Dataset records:
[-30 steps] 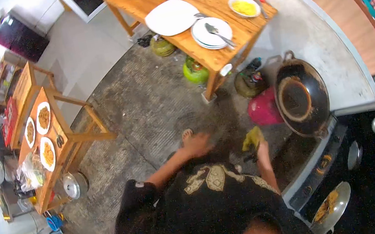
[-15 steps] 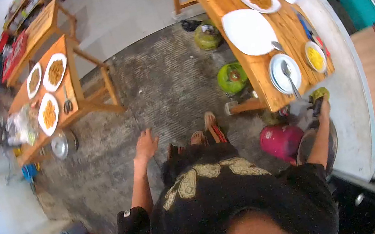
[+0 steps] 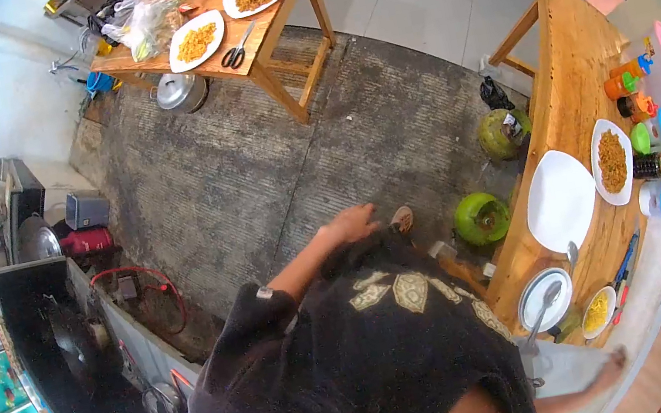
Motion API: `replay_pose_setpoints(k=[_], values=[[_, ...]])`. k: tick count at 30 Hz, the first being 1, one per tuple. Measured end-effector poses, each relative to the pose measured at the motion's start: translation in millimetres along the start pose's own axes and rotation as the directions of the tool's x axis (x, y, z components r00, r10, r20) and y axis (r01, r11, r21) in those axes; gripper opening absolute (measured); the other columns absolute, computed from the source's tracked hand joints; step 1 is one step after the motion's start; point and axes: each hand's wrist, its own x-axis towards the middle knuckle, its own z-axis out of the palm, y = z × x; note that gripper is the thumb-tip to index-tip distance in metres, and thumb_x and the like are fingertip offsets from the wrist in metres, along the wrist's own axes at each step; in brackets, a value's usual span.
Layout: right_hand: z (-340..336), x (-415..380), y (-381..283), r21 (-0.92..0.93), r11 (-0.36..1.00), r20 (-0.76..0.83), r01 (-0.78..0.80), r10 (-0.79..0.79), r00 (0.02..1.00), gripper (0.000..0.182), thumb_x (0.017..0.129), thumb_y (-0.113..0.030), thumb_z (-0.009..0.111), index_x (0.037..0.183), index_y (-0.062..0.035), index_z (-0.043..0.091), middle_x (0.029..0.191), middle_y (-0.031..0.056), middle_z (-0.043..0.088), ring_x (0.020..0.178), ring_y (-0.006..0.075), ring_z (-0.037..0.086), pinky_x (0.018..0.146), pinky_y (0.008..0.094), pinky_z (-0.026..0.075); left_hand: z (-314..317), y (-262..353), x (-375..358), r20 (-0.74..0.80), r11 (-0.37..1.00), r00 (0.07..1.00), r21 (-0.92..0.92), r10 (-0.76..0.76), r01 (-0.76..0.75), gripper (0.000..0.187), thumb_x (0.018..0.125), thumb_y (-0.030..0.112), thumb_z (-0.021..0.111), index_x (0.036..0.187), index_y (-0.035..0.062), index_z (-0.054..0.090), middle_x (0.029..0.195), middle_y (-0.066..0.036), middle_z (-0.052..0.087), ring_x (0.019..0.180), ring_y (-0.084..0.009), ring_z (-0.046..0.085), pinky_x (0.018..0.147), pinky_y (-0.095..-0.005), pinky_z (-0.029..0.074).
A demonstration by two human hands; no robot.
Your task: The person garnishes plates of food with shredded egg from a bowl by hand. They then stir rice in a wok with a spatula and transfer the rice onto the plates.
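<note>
My left hand (image 3: 351,225) hangs in front of my torso above the floor, fingers loosely apart with nothing in them. Low at the right, my right hand (image 3: 609,370) is over the white counter surface (image 3: 566,364), slightly blurred; its fingers look loosely bent and I see nothing held. Near it, on the table corner, are stacked white plates (image 3: 535,312) with a spoon (image 3: 546,301) on top, and a bowl of yellow shreds (image 3: 598,310). A greenish bundle (image 3: 568,325), partly hidden, lies between them. Past the plates is a large white plate (image 3: 559,197).
On the right wooden table (image 3: 568,76) stand a plate of brown food (image 3: 612,161) and several bottles and jars. Green gas cylinders (image 3: 481,218) sit beside its legs. A second table (image 3: 278,34) holds food plates and scissors (image 3: 238,48). A dark stove counter (image 3: 104,379) is at left.
My view has swung round, bringing the stove counter into sight. My right hand has come away from the greenish and black bundle by the table corner. My left hand stays in front of my torso.
</note>
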Motion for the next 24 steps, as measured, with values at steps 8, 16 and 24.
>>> replay_pose_setpoints(k=[8,16,24], values=[[-56,60,-187,0.199,0.836,-0.596,0.512,-0.311,0.74,0.024,0.08,-0.009,0.05,0.097,0.006,0.056,0.095,0.0166,0.059,0.085,0.0266,0.055,0.079,0.0335,0.043,-89,-8,78,-0.339,0.935,0.935,-0.354,-0.106,-0.022,0.029,0.081,0.029,0.05,0.095,0.0041,0.055,0.085,-0.012,0.06,0.082,-0.0198,0.059,0.069,-0.033,0.045],[63,73,-334,0.361,0.71,-0.505,0.605,-0.396,0.767,0.024,0.08,-0.01,0.049,0.098,0.006,0.055,0.094,0.0164,0.059,0.083,0.0261,0.055,0.077,0.0333,0.044,-235,-54,155,-0.251,0.288,0.828,-0.951,-0.502,-0.113,0.025,0.083,0.03,0.049,0.093,0.008,0.055,0.077,-0.003,0.057,0.071,-0.0148,0.052,0.064,-0.0306,0.042],[153,97,-492,0.375,0.675,-0.497,0.636,-0.433,0.752,0.024,0.081,-0.01,0.049,0.098,0.0059,0.054,0.094,0.0163,0.059,0.08,0.0256,0.056,0.074,0.0332,0.045,-385,-191,247,-0.14,-0.307,0.776,-0.864,-0.615,-0.398,0.05,0.086,0.032,0.041,0.128,0.0066,0.03,0.116,-0.015,0.043,0.098,-0.0278,0.047,0.09,-0.0433,0.038]])
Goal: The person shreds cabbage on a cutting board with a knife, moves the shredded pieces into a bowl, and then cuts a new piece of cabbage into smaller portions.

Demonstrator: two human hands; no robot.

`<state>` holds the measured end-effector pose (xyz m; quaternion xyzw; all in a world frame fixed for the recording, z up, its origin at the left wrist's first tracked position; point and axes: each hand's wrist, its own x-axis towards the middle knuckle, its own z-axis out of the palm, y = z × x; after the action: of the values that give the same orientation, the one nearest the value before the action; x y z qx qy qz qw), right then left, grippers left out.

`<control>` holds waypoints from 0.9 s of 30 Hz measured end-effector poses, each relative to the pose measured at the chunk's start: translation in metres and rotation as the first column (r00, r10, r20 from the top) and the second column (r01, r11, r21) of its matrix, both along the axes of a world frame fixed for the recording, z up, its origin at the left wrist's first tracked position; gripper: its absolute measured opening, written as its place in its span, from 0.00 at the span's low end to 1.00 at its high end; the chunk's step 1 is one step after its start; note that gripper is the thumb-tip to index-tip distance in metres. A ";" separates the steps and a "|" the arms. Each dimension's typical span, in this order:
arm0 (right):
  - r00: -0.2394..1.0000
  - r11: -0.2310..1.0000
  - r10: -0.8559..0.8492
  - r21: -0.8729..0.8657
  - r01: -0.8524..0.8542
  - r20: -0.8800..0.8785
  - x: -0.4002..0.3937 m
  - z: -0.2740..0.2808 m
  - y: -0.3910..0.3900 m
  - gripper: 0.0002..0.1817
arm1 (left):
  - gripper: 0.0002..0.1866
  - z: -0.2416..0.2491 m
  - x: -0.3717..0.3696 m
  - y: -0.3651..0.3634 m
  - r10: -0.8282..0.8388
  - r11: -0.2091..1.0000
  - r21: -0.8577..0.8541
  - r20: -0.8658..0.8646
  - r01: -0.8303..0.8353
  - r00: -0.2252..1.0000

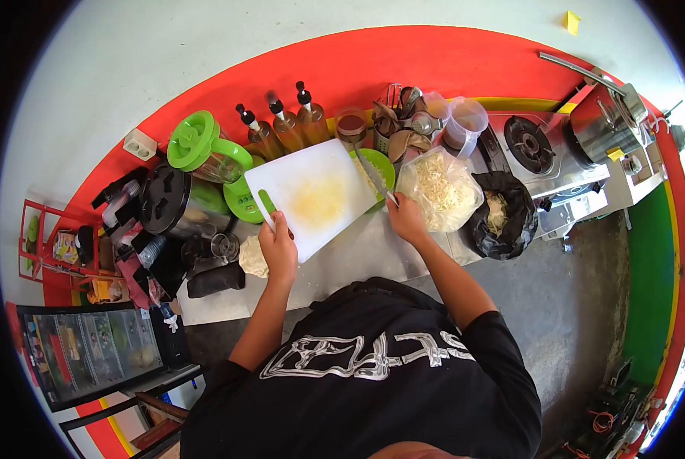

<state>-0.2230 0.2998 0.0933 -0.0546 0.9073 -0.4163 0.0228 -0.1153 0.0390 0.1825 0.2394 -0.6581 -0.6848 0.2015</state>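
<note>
My left hand (279,246) is closed on the edge of a white cutting board (281,180), near its green-lined handle slot. The board is tilted, with a wet yellowish stain in its middle. In my right hand (407,218) is a knife (372,171), its blade pointing up and left along the board's right side. Partly behind the board and blade sits a green plate (387,166) with pale chopped food on it. Close to my right hand is a clear plastic bag (443,191) of pale shredded food.
A black plastic bag (509,220) with pale scraps stands right of the clear bag. Farther right are a gas stove (529,144) and a large metal pot (599,122). Pump bottles (285,126), a green-lidded jug (202,145) and a black-lidded container (166,200) line the back and left.
</note>
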 end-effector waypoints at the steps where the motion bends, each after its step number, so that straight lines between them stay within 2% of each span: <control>1: 1.000 1.000 0.000 -0.002 0.000 -0.001 -0.002 0.005 -0.002 0.15 | 0.16 0.005 0.003 0.000 -0.003 0.998 -0.064 -0.006 0.003 1.000; 2: 1.000 1.000 -0.008 0.005 0.008 0.023 -0.004 0.010 -0.004 0.16 | 0.15 0.009 0.005 0.000 -0.007 0.992 -0.128 -0.012 0.005 1.000; 7: 0.998 0.997 0.044 0.066 -0.047 0.044 -0.013 0.025 -0.019 0.17 | 0.15 0.022 0.014 0.004 -0.085 0.976 -0.208 -0.057 0.071 0.995; 9: 0.997 0.990 0.079 0.117 -0.080 0.016 -0.013 0.027 -0.027 0.16 | 0.15 0.031 0.017 0.012 -0.093 0.970 -0.229 -0.052 0.079 0.994; 12: 0.997 0.986 0.072 0.151 -0.068 -0.019 -0.004 0.034 -0.036 0.14 | 0.16 0.033 0.015 0.017 -0.132 0.928 -0.357 -0.056 0.104 0.990; 16: 0.991 0.989 0.102 0.120 -0.091 -0.085 0.014 0.054 -0.028 0.13 | 0.15 0.025 0.011 0.019 -0.039 0.976 -0.218 -0.064 0.024 0.997; 18: 0.967 0.985 0.170 0.040 -0.166 -0.189 0.015 0.064 -0.012 0.13 | 0.15 0.022 0.010 0.013 -0.005 0.976 -0.219 -0.080 -0.012 0.997; 19: 0.965 0.983 0.182 0.047 -0.176 -0.187 0.013 0.066 -0.005 0.13 | 0.14 0.020 0.011 0.010 0.019 0.973 -0.227 -0.093 -0.040 0.996; 21: 0.984 0.957 0.171 -0.247 -0.154 0.049 0.011 0.067 0.008 0.13 | 0.14 0.016 0.014 0.001 0.046 0.982 -0.179 -0.066 -0.058 0.997; 22: 0.933 0.878 0.187 -0.479 -0.017 0.309 0.010 0.061 0.010 0.16 | 0.14 0.010 0.015 -0.005 0.063 0.993 -0.098 -0.073 -0.070 0.995; 23: 0.930 0.879 0.192 -0.476 -0.021 0.313 0.009 0.055 0.010 0.16 | 0.14 0.004 0.017 -0.007 0.076 0.997 -0.017 -0.081 -0.078 0.994; 25: 0.757 0.689 0.240 -0.656 0.308 0.607 0.004 0.046 0.009 0.16 | 0.15 0.001 0.022 -0.004 0.100 0.994 0.041 -0.089 -0.097 0.991; 26: 0.678 0.636 0.257 -0.649 0.419 0.689 0.004 0.041 0.004 0.17 | 0.15 0.000 0.025 -0.003 0.120 0.989 0.095 -0.096 -0.111 0.988; 27: 0.679 0.633 0.260 -0.652 0.417 0.687 0.003 0.034 0.002 0.17 | 0.15 -0.002 0.030 -0.003 0.120 0.990 0.091 -0.098 -0.111 0.988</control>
<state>-0.2202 0.3013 0.1277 0.1557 0.5525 -0.7467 0.3360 -0.0858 0.0356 0.1810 0.2500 -0.6018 -0.7110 0.2642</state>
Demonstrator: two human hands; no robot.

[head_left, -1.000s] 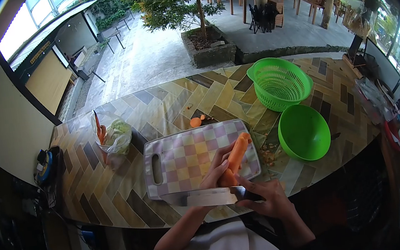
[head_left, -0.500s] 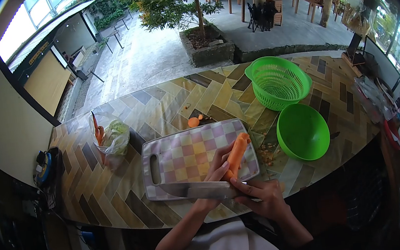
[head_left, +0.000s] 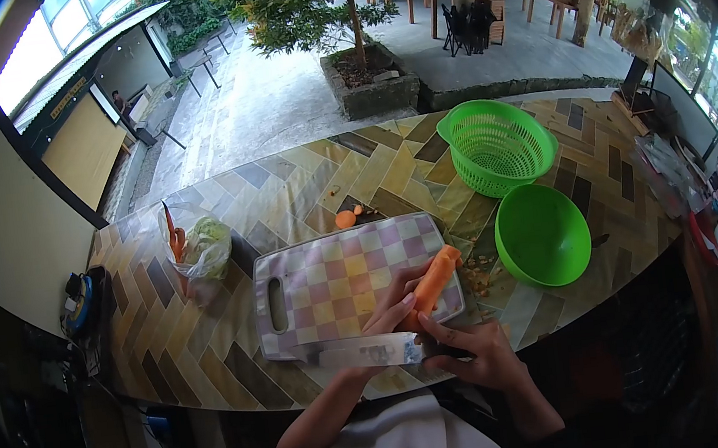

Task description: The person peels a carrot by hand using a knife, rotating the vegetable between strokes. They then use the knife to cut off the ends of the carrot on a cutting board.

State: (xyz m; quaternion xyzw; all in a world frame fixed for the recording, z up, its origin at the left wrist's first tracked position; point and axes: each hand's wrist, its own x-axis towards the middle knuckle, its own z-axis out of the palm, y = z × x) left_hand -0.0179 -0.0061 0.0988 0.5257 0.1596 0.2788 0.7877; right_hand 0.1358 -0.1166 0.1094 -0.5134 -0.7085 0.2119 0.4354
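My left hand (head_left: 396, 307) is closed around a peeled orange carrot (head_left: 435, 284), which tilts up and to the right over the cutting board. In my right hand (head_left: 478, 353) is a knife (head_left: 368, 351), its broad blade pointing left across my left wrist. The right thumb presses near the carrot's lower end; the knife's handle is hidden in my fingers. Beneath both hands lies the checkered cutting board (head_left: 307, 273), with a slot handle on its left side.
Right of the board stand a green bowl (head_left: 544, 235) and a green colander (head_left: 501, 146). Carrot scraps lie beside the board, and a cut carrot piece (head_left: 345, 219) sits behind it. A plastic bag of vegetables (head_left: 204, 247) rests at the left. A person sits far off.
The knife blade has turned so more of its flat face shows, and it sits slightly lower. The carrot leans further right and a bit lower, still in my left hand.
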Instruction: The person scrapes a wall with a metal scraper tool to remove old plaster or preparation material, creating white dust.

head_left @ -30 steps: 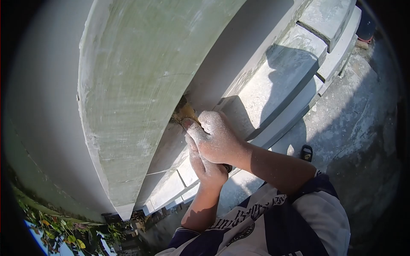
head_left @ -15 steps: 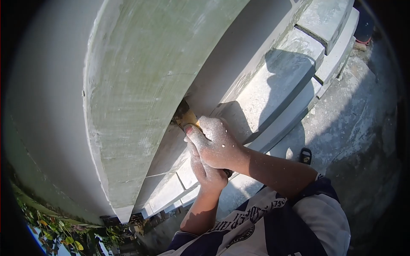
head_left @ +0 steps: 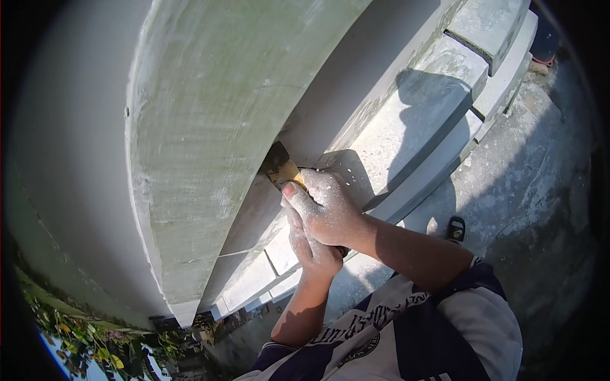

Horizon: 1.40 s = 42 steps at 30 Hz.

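Observation:
My right hand (head_left: 327, 206), coated in white dust, is wrapped around a yellow and dark tool (head_left: 283, 168). Its thumb lies along the tool near the dark head. Just below, my left hand (head_left: 310, 249), also dusty, closes round the lower part of the same tool; most of that grip is hidden by the hands. A small dark end of the tool pokes out beside my left wrist. The tool's head meets the lower edge of a greenish-grey curved panel (head_left: 210, 127), and the exact contact is hidden.
Pale stepped blocks (head_left: 406, 120) run diagonally from upper right to lower left, with shadows across them. Rough concrete ground (head_left: 508, 165) lies to the right, with a dark sandal (head_left: 455, 228) on it. Leafy plants (head_left: 95, 349) are at the lower left.
Both hands and the tool have shifted slightly right in view, and more of the tool's dark head shows. The surroundings have shifted a little too.

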### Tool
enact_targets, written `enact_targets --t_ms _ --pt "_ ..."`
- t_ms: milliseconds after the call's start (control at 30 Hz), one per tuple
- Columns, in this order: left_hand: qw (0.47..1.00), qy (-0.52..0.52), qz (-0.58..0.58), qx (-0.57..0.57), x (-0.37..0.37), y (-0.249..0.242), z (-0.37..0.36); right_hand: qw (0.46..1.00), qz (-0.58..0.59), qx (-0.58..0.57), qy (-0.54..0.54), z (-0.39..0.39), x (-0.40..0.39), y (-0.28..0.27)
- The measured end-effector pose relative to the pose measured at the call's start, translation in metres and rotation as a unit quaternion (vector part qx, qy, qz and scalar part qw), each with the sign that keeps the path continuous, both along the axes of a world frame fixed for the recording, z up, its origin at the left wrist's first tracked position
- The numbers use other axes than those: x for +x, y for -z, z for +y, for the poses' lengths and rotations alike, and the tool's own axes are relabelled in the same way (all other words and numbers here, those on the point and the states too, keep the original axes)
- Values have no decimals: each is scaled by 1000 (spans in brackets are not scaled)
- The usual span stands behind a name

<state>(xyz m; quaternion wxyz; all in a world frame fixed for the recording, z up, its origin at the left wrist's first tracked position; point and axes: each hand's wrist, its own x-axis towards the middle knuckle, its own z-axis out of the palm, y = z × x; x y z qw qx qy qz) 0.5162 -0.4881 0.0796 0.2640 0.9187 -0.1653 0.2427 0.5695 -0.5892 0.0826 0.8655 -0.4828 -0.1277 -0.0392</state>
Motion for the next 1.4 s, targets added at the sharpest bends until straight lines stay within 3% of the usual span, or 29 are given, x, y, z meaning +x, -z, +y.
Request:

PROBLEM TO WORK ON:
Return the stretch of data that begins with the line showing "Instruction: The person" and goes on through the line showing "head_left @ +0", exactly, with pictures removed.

WRITTEN REPLY:
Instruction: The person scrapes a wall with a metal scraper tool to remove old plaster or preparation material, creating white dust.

head_left @ -30 steps: 
head_left @ -15 steps: 
head_left @ +0 steps: 

With this, the exercise has been completed.